PROBLEM REQUIREMENTS: Give the count of lines in the data that include the string "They", with no added remarks.

DATA FOR ANALYSIS:

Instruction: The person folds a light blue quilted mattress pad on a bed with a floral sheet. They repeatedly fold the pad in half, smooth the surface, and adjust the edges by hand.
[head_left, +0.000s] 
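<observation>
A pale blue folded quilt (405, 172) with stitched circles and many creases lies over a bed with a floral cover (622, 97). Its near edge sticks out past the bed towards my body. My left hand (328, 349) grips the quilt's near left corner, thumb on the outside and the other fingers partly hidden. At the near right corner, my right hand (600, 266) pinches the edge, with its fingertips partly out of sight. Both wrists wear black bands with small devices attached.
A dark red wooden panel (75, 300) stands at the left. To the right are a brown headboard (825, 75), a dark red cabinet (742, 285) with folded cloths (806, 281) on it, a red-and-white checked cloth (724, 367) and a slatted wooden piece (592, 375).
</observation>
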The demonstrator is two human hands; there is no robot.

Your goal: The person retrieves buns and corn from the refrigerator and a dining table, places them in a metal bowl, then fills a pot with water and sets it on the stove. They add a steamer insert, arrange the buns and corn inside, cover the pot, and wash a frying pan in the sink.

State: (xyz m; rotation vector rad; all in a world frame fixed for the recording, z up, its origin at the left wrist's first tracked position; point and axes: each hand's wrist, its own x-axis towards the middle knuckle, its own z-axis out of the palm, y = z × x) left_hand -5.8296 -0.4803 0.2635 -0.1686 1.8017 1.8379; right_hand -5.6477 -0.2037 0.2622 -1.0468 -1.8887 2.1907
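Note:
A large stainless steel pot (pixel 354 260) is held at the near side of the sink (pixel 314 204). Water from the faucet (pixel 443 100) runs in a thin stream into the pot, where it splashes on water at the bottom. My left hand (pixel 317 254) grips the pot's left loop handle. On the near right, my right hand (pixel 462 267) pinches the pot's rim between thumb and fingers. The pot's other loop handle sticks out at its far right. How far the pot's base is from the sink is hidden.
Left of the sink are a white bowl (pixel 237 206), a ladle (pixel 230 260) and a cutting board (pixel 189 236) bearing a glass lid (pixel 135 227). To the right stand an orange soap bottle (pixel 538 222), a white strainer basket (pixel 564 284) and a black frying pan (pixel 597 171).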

EXPECTED ANSWER: 2